_PROBLEM REQUIREMENTS_
List every line below containing "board".

━━━━━━━━━━

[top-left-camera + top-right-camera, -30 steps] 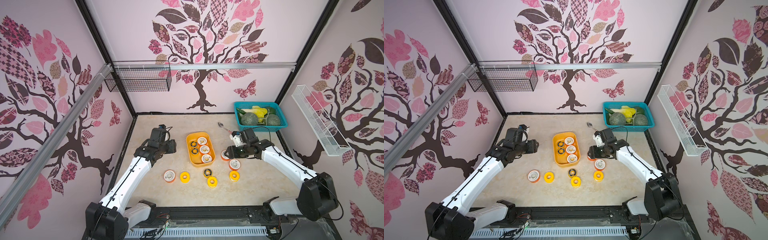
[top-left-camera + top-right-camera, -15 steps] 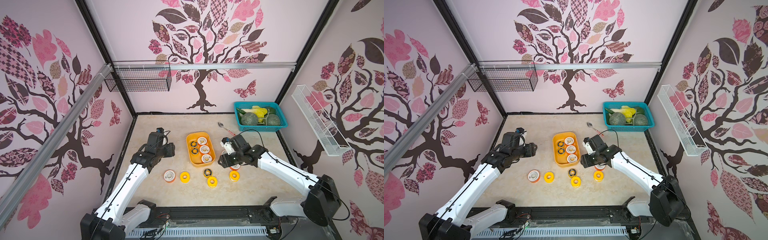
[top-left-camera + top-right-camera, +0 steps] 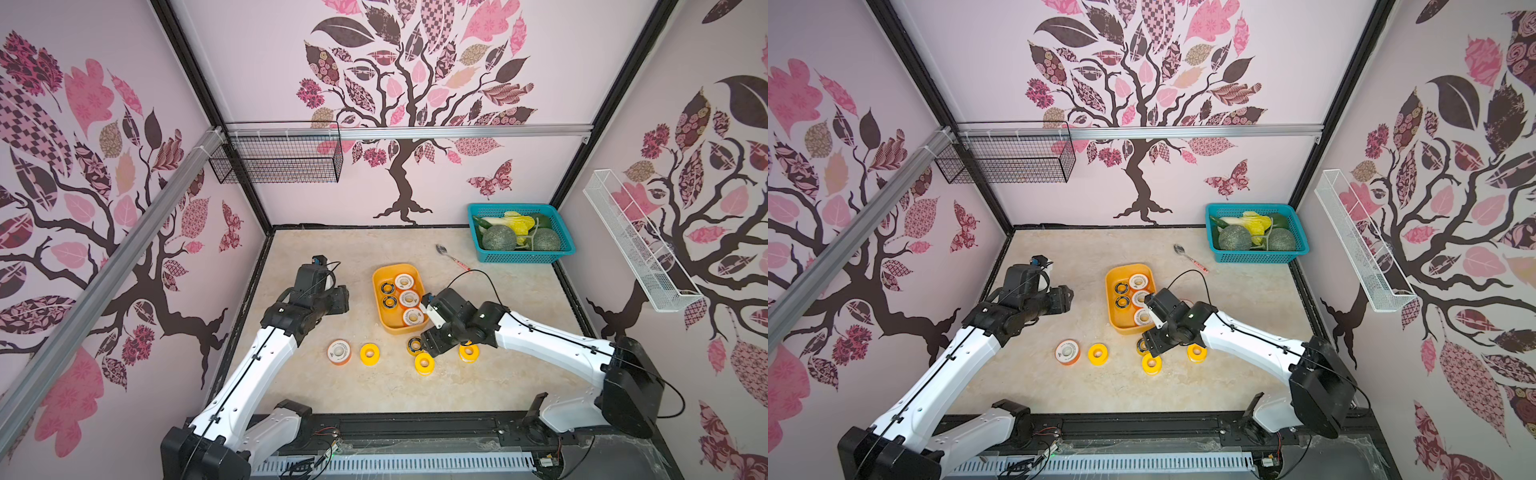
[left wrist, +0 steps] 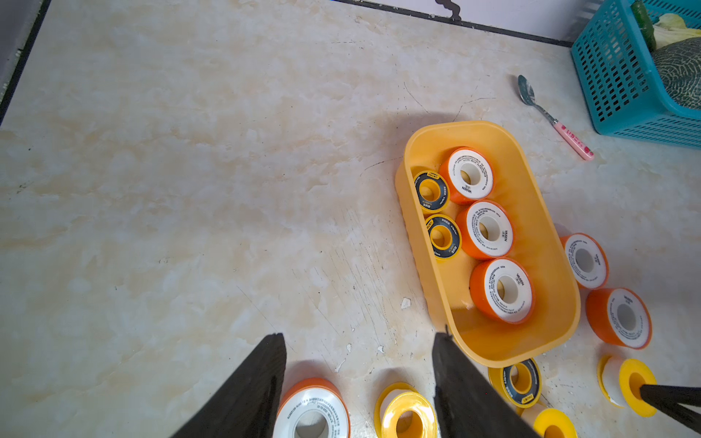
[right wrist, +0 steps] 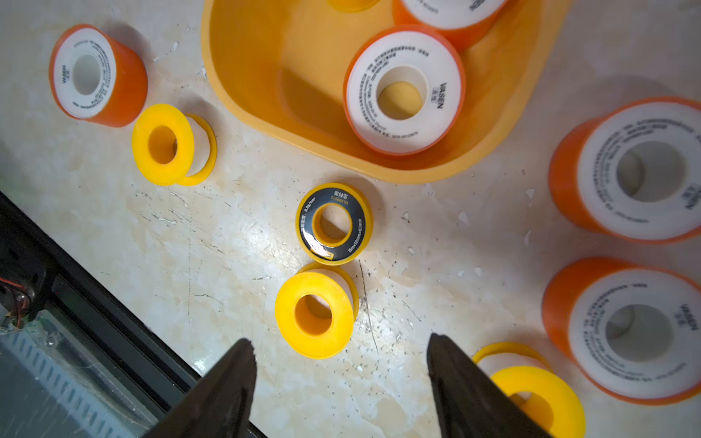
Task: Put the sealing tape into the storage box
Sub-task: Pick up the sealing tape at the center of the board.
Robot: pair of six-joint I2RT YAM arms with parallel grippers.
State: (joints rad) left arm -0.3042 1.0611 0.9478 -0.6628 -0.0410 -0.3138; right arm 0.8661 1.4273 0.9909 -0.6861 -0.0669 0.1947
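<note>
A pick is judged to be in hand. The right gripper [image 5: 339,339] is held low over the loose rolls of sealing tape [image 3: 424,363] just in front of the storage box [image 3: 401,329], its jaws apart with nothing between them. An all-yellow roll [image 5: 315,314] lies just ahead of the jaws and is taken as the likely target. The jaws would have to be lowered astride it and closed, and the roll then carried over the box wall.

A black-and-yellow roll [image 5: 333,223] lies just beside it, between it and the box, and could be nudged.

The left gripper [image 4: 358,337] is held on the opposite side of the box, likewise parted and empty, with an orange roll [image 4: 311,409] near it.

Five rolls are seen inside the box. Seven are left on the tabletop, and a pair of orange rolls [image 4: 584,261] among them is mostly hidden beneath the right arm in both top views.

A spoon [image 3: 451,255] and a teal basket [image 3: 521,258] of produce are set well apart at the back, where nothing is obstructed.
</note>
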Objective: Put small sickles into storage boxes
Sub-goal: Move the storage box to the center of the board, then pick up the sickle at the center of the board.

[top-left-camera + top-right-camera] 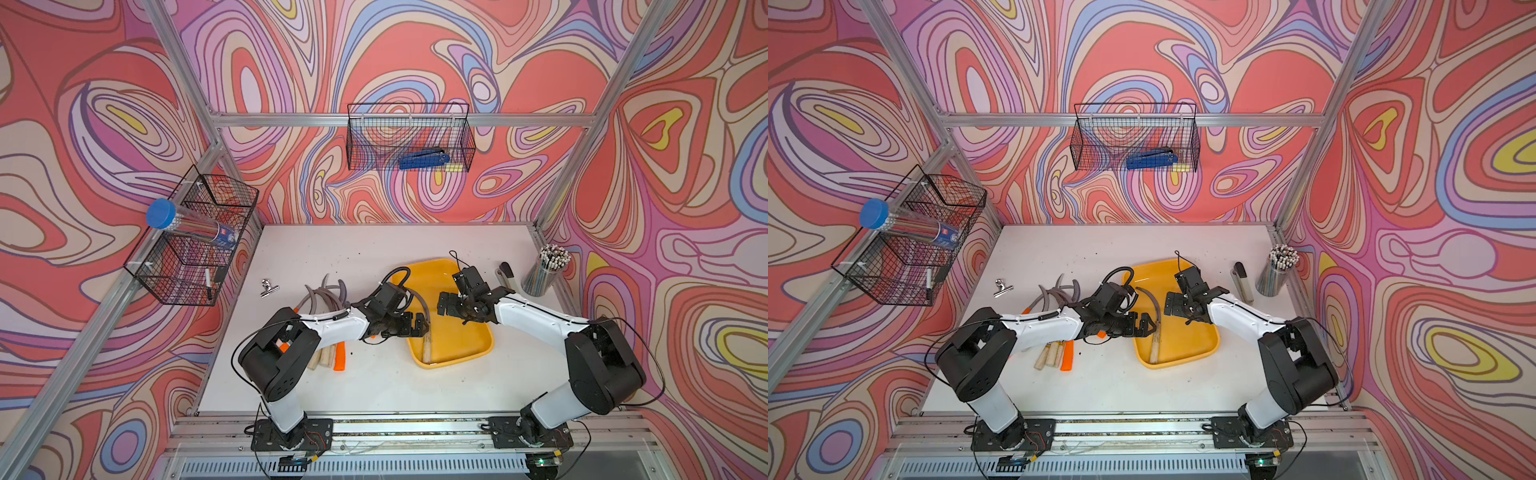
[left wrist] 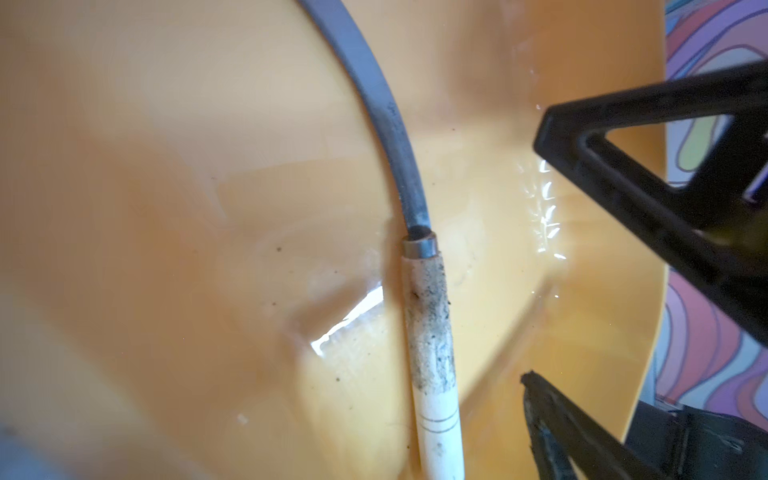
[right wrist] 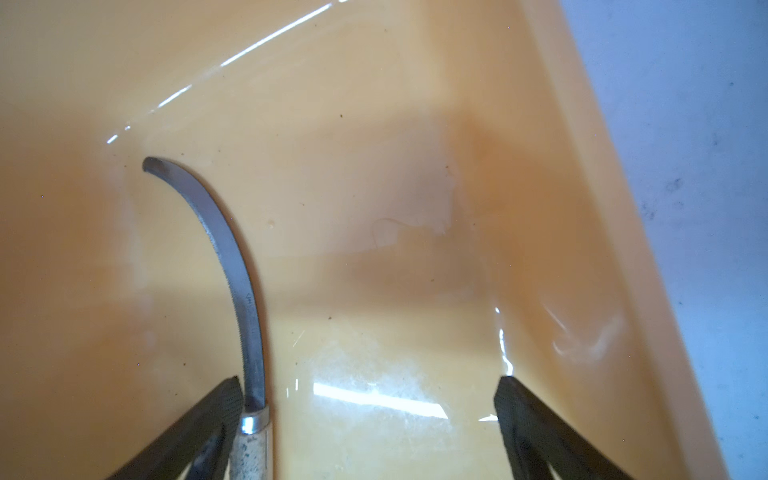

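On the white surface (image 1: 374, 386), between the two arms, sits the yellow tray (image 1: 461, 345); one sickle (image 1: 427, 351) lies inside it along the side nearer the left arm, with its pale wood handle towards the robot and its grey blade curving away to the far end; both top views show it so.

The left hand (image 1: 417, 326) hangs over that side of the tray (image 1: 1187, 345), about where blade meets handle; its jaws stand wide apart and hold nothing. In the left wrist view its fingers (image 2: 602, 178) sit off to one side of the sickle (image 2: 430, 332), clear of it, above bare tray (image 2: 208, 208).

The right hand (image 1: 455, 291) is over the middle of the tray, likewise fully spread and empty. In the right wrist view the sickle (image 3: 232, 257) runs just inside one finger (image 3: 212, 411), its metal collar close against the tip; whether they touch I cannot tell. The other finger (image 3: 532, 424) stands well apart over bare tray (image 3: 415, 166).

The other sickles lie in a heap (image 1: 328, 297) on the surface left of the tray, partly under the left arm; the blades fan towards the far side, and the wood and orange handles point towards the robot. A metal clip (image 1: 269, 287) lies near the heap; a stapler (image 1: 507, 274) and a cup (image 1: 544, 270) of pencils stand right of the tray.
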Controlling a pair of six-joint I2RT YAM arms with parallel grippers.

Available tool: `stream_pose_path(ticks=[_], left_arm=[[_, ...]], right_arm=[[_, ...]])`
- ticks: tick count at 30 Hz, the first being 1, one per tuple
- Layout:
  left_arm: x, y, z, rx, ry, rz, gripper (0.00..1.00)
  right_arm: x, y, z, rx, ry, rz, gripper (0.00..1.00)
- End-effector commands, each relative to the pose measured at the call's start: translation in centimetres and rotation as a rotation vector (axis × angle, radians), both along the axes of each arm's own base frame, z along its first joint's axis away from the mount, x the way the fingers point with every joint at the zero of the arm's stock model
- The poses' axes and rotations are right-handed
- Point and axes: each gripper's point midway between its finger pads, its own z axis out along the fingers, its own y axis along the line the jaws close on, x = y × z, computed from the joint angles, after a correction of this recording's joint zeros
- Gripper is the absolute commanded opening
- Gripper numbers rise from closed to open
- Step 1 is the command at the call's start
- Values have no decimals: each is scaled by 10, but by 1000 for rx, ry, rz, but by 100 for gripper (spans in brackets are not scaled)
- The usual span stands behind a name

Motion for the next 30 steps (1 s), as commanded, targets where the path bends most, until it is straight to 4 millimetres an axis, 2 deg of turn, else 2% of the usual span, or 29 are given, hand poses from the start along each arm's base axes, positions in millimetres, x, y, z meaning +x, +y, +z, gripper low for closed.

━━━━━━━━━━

_THE COMPLETED TASK_
Sub-task: Pick up the sealing tape at the center of the board.
Sub-goal: Move the storage box to the center of the board, then pick up the sickle at the center of the board.

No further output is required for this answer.